Enquanto marcas internacionais como Accor, Hilton e Marriott oferecem sistemas globais de distribuição e fidelidade, muitos independentes ainda operam “no papel”, sem ferramentas digitais para precificação ou gestão de clientes. “Eu diria que menos de 3% dos hotéis usam sistemas de gestão de receitas (RMS) no Brasil. A maioria ainda trabalha com planilhas ou vai no feeling na hora de definir os preços dos serviços”, diz Waleria Fenato.

Hoje, três modelos predominam no setor: hotéis próprios administrados por redes, franquias de marcas hoteleiras e multipropriedades. Os contratos de administração, que foram padrão no mercado por décadas, vêm perdendo espaço para as franquias. Isso porque as franquias permitem maior capilaridade, menos custo fixo e mais flexibilidade para investidores locais.

Essa mudança se reflete no pipeline de novos empreendimentos. Em 2025, o Brasil soma 152 hotéis e 23.247 unidades habitacionais em construção, com investimentos estimados em R$ 10,5 bilhões, segundo o Fórum de Operadores Hoteleiros do Brasil (FOHB). O número é inferior ao de 2020, mas mostra retomada após anos de retração. O Sudeste concentra 50% dos projetos, seguido pelo Sul (20%). A maior parte — 73% — está localizada no interior dos estados.

Os empreendimentos mais baratos — os chamados econômicos e supereconômicos — perderam espaço, enquanto cresceram os projetos de padrão intermediário e alto, como hotéis de categoria midscale, upscale e de luxo. Outra tendência é a integração com empreendimentos maiores: hotéis que fazem parte de complexos multiuso, junto com torres residenciais, escritórios ou shoppings, e os chamados branded residences, apartamentos de alto padrão que levam a marca de uma rede hoteleira. A ideia é gerar mais fontes de receita e, ao mesmo tempo, valorizar o imóvel no mercado.

Perspectivas futuras

A Selic a 15% freia novos empreendimentos em um setor tão intensivo em dívidas como o hoteleiro. Sem financiamento fácil, muitos investidores preferem comprar e “retrofitar” hotéis já existentes, em vez de erguer novos projetos. 

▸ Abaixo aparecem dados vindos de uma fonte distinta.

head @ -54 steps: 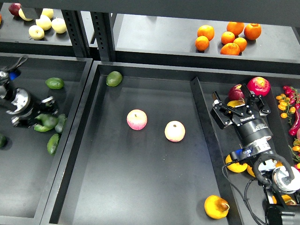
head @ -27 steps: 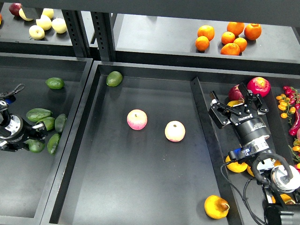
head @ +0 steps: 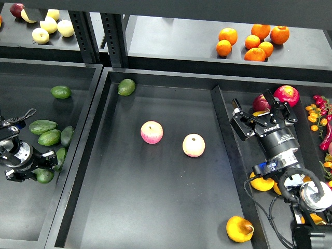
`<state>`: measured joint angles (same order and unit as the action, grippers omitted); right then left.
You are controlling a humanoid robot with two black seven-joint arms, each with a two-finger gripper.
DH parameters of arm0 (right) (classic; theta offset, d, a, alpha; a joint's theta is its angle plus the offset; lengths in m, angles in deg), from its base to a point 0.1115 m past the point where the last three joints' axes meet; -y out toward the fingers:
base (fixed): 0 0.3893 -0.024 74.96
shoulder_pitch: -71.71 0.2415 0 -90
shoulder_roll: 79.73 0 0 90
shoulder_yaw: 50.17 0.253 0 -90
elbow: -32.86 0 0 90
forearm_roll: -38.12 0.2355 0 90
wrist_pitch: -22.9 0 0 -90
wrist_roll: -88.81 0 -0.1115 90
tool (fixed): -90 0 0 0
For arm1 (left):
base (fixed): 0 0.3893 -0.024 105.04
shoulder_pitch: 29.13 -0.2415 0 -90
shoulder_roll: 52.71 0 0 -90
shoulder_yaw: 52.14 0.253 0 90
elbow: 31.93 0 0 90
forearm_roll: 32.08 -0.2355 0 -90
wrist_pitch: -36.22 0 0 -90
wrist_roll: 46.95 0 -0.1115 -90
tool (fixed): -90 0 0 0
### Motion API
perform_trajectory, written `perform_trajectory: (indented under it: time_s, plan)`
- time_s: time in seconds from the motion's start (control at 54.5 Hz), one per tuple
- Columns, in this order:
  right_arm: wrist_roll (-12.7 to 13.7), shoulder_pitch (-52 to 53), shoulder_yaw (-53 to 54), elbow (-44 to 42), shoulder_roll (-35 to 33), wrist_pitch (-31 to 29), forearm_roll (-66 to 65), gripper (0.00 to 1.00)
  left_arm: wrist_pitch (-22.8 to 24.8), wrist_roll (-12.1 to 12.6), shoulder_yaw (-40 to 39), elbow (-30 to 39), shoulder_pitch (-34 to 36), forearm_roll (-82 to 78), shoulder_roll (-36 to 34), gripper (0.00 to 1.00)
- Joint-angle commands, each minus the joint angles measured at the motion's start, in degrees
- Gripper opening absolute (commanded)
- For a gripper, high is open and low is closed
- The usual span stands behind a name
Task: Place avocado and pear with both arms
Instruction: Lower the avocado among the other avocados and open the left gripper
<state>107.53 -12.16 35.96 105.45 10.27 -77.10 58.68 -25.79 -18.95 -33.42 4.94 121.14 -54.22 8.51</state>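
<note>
My left gripper [head: 40,167] is low in the left tray [head: 15,218], shut on a dark green avocado [head: 45,176] whose end shows between the fingers. My right gripper [head: 262,117] is over the right tray [head: 226,111]. Its jaws stand wide apart on either side of a yellow-orange pear [head: 259,113], which the gripper body mostly hides. Another golden pear [head: 239,229] lies at the front right of the middle tray [head: 129,207].
Several loose avocados [head: 50,137] lie in the left tray, and a paler one [head: 126,86] sits in the middle tray's back corner. Two pink-yellow apples [head: 151,132] lie mid-tray. Red apples [head: 286,95] and more pears [head: 261,182] share the right tray. Oranges [head: 252,41] are on the shelf.
My left gripper has drawn back and down toward the front left, carrying the avocado away from the pile. My right gripper has edged slightly up and left over the pear.
</note>
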Motion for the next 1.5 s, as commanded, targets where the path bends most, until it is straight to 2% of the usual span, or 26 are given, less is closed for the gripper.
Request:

Sem uma enxurrada de novos hotéis prevista até 2029, a tendência é que a procura continue maior do que a oferta. Isso deve abrir espaço para tarifas mais altas e margens melhores nos próximos anos — um cenário que anima os investidores. 

O BTG Pactual, por exemplo, está captando um novo fundo de até R$ 415 milhões para comprar hotéis prontos, mirando renda e valorização dos imóveis. Já administra o BTHI11 e o Hotel Maxinvest (MTMX11), que somam 54 unidades e R$ 3,3 bilhões em ativos. A CVPar segue a mesma linha: adquiriu o Hilton Garden Inn, na Avenida Rebouças, por R$ 110 milhões, e planeja um veículo específico para esse mercado.

Para Irapuã Dantas, da CVPar, não há dúvidas de que a hotelaria é um bom negócio: “É um ativo que paga um prêmio muito bom, acima de outros produtos de renda urbana”.